Leading the team in points, rebounds and field goal percentage, Underwood becomes the first player to lead the team in all three categories since Jenna Green during the 2006-07 season.

As a result, the accolades came rolling in for Underwood. She was named to the 2012-13 All-Big West First Team and earned Big West Player of the Week four times, a program record.

“In the end, she got the ultimate of being recognized by the coaches in this conference as an all-conference player,” Mitchell said. “All the accolades [are] well deserved. She worked hard on her game.”

Offensively, Underwood was crucial in helping the team have an inside presence, allowing the team to play an inside-out game. She could knock down the elbow jumper or post up down low and make the tough layups over bigger defenders.

Her 12.2 points per game and 48.1 percent shooting from the field ranked eighth and third in the Big West, respectively. She also shot 75.9 percent from the free throw line.

“[As for] scoring, most nights we had to have her on the court to have a chance to win,” Mitchell said. “She has long arms and she’s a quick leaper, so her athleticism kind of countered the fact that she’s undersized. Also, she’s quick on the dribble, so she could face up larger post players and exploit their weaknesses off the dribble.”

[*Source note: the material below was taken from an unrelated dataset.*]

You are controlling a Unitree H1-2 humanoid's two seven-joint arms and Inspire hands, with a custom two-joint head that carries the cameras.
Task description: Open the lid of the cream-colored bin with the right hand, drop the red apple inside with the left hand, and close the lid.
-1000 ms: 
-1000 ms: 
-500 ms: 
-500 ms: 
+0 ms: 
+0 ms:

Underwood was just as important on the defensive end, anchoring UCSB’s defense and often making the much-needed plays, whether that was tipping the ball out of bounds with 0.7 seconds remaining to secure UCSB a road victory or grabbing 16 rebounds at Pacific in what was probably the team’s best game of the year.

Although she measures in at just 6’0’’, Underwood ranked fourth in the Big West in rebounding with 9.2 rebounds per game and first in conference play in defensive boards with 6.8 per contest. Against Northridge Feb. 23, Underwood was all over the glass, tallying a career-high 20 rebounds.

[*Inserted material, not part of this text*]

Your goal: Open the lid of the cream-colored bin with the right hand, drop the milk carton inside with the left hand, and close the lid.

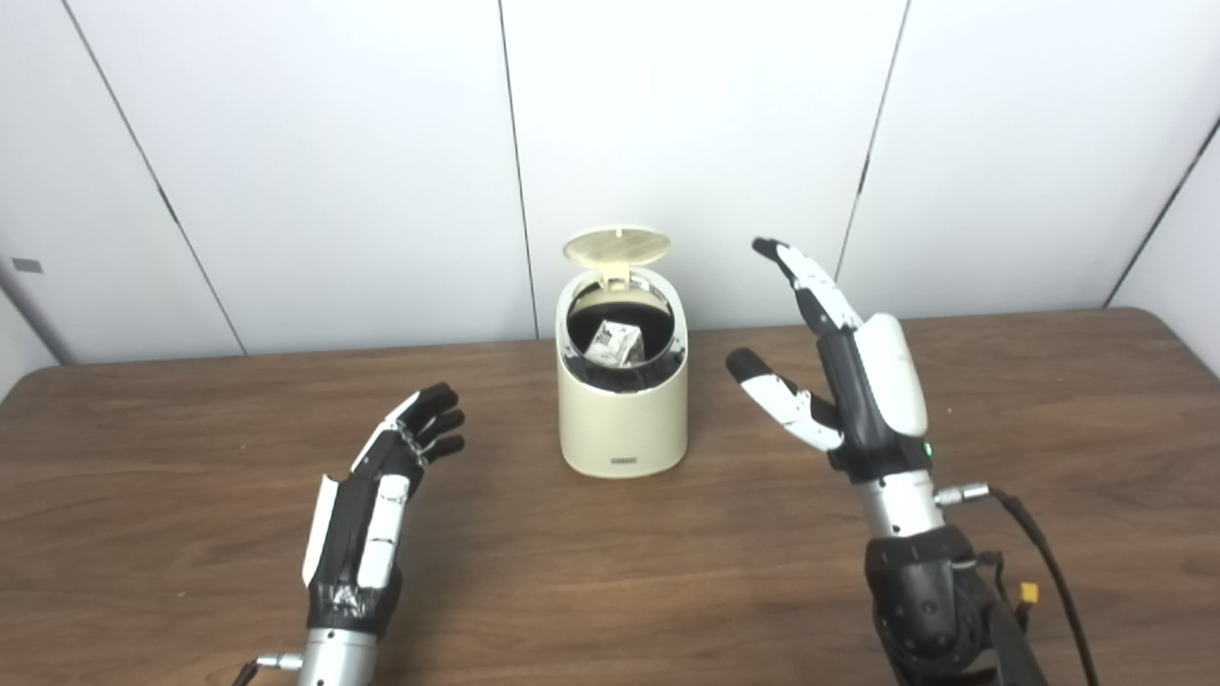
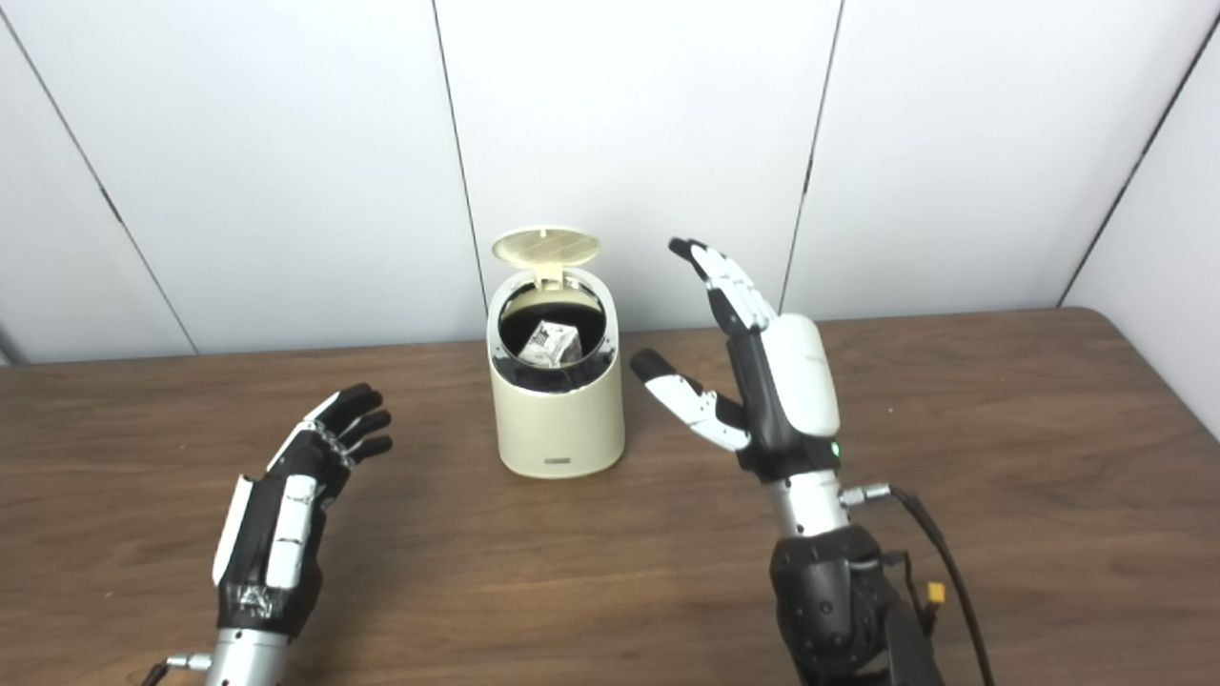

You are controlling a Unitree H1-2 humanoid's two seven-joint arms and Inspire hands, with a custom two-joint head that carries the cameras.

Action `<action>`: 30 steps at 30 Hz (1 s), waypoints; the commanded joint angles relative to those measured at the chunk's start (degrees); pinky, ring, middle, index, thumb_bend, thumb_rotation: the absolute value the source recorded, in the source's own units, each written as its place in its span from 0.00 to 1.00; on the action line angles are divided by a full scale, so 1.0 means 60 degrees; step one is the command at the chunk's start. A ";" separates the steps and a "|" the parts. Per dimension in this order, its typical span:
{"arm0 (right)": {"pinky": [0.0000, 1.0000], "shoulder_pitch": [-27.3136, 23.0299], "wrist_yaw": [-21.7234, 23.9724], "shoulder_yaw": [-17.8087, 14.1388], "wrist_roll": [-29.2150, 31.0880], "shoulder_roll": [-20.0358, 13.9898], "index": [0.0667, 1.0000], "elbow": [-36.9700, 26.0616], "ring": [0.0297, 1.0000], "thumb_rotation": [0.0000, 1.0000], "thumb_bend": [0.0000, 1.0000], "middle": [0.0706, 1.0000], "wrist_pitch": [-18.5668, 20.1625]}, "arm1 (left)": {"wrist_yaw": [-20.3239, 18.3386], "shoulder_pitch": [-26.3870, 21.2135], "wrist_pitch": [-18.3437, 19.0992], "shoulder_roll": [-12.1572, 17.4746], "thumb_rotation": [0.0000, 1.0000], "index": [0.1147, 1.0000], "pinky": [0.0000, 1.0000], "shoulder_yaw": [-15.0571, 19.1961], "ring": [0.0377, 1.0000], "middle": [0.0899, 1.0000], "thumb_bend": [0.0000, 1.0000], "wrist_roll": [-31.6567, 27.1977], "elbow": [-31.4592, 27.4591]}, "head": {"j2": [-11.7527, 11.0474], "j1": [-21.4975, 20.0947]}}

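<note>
The cream-colored bin (image 1: 624,419) stands upright at the middle of the wooden table. Its round lid (image 1: 617,246) is flipped up at the back, leaving the bin mouth uncovered. The white milk carton (image 1: 615,344) lies tilted inside the bin on a dark liner; it also shows in the right eye view (image 2: 554,344). My left hand (image 1: 381,495) is open and empty, low over the table to the left of the bin. My right hand (image 1: 848,367) is open and empty, raised to the right of the bin, fingers pointing up, apart from the lid.
The brown wooden table (image 1: 610,572) runs across the view, with a rounded far right corner (image 1: 1158,319). A white panelled wall (image 1: 381,143) stands right behind the bin. A black cable (image 1: 1048,562) hangs from my right wrist.
</note>
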 commanded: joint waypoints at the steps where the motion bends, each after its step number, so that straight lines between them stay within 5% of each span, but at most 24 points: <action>1: 0.88 -0.0750 0.0803 -0.0021 -0.0295 -0.0226 0.90 -0.0659 0.96 1.00 0.57 0.92 0.0563 | -0.0120 -0.0103 0.0031 -0.0034 0.91 0.87 0.82 0.0113 0.85 0.86 0.51 0.0066 -0.0331 | 0.0008 -0.0005; 7: 0.90 -0.2176 0.2968 0.0265 -0.1499 -0.0700 0.87 -0.1394 0.96 1.00 0.72 0.87 0.1999 | -0.0125 0.0051 0.0245 -0.0214 0.91 0.88 0.84 0.0276 0.86 0.88 0.50 0.0275 -0.0275 | 0.0085 -0.0027; 13: 0.93 -0.3574 0.4983 0.0791 -0.1994 -0.1032 0.85 -0.1053 0.94 1.00 0.83 0.84 0.2727 | -0.0130 0.0060 0.0242 -0.0348 0.89 0.87 0.82 0.0423 0.86 0.87 0.50 0.0448 -0.0127 | 0.0092 0.0070; 30: 0.90 -0.5432 0.6201 0.1527 -0.2706 -0.0842 0.82 0.0994 0.91 1.00 0.87 0.84 0.3374 | -0.0099 0.0064 0.0302 -0.0671 0.86 0.85 0.79 0.0539 0.83 0.85 0.53 0.0787 -0.0112 | -0.0003 0.0216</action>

“[Defense was] our team identity. Our mentality was to get stops and a defensive possession isn’t over until you seal that rebound,” Underwood said. “My mentality was to be extremely aggressive on the boards. I wanted that to be my identity.”

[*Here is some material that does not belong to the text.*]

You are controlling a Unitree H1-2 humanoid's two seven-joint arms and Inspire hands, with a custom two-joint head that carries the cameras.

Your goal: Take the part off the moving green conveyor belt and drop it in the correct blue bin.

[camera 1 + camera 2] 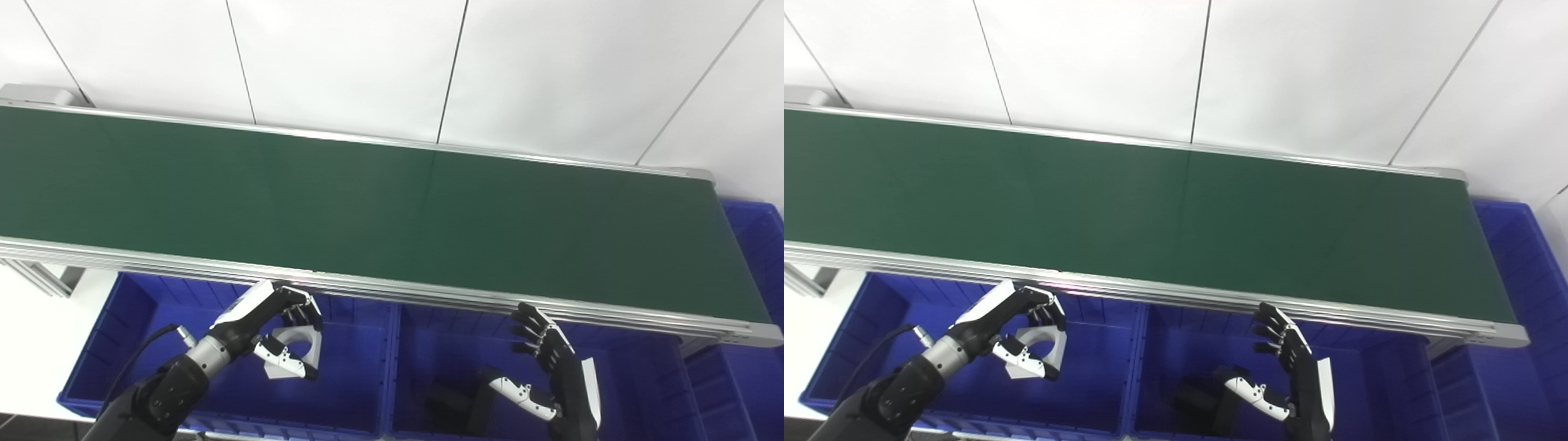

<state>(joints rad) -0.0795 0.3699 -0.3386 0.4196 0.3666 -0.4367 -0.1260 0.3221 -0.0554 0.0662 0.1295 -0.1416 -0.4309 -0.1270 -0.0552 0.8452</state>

In Underwood’s final game of the year, she recorded another career-high, proving once again she can play through adversity. She exploded for 23 points against San Diego State in the first round of the Women’s National Invitational Tournament, marking the second time she had broken her career-high this season. The game was especially important for Underwood after finishing with a season-low four points in a loss to Cal Poly in the semifinals of the Big West Tournament.

“The basketball gods recognized what this kid had given to the program and they gave her a chance to play in postseason play,” Mitchell said. “To be able to look herself in the mirror and look back and be proud because no matter what, you’re human and it’s typically that last game that you’re going to remember, I didn’t want her to have any regrets.”

The team’s second straight postseason appearance, Underwood went into that game just one point shy of the 1,000-point mark. She became the 24th player in program history to join the 1,000-point club.

“To be able to reflect on the season and know that I have not one regret, I think I can look at myself and be proud of that,” Underwood said.

In the face of adversity, both on the court and off, Underwood has certainly proved to be nothing less than a fighter.


A version of this article appeared on page 9 of April 10th’s print edition of the Daily Nexus.